* AIM OF THE EXERCISE:
Each line in the material below, starting at the one with "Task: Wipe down" and ending at the one with "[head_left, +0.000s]", is to be reproduced exactly; no picture is to be copied.

* GIVEN DATA:
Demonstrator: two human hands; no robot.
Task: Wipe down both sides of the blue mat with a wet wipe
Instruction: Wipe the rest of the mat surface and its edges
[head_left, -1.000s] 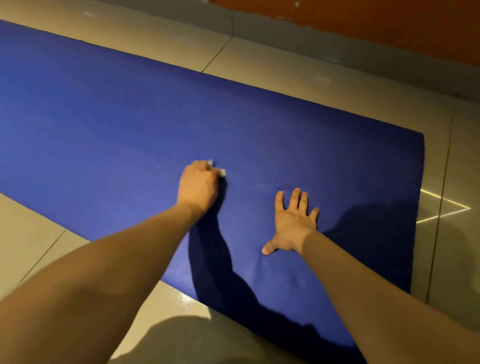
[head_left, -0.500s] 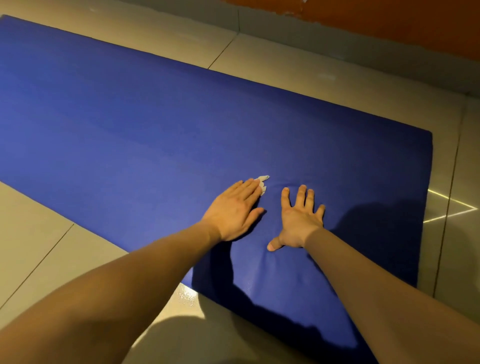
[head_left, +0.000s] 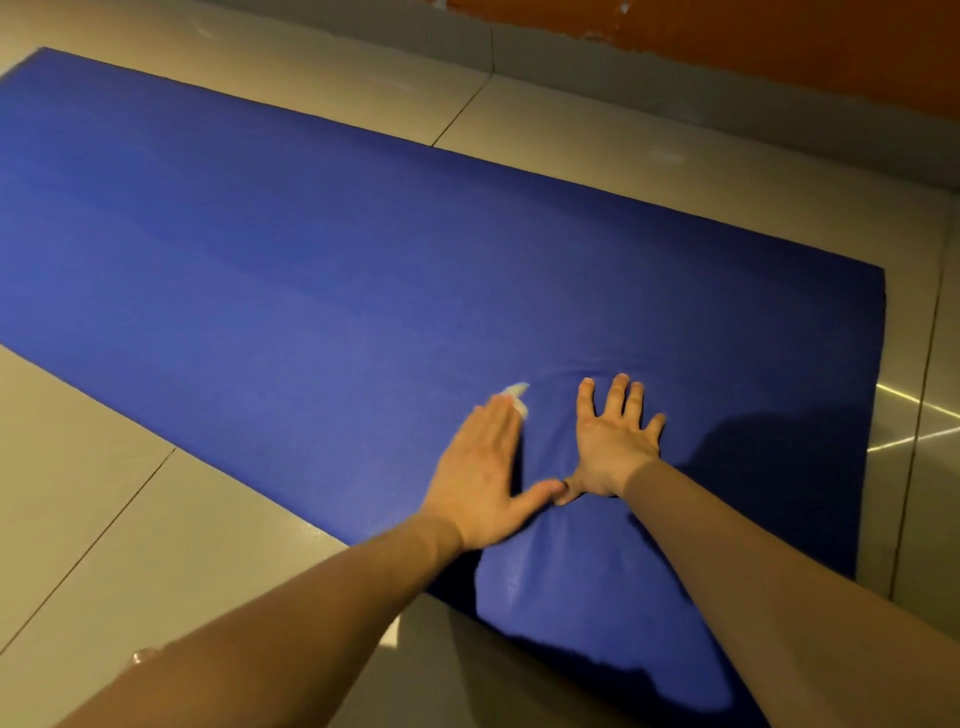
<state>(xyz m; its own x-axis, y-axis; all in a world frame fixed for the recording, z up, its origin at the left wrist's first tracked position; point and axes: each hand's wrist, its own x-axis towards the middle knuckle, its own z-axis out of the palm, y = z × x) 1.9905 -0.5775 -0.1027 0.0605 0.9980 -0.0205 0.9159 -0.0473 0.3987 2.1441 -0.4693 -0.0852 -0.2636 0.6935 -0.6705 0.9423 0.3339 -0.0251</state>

* ANSWER:
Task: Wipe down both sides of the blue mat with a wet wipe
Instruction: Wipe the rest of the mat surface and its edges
[head_left, -1.000s] 
[head_left, -0.500s] 
[head_left, +0.000s] 

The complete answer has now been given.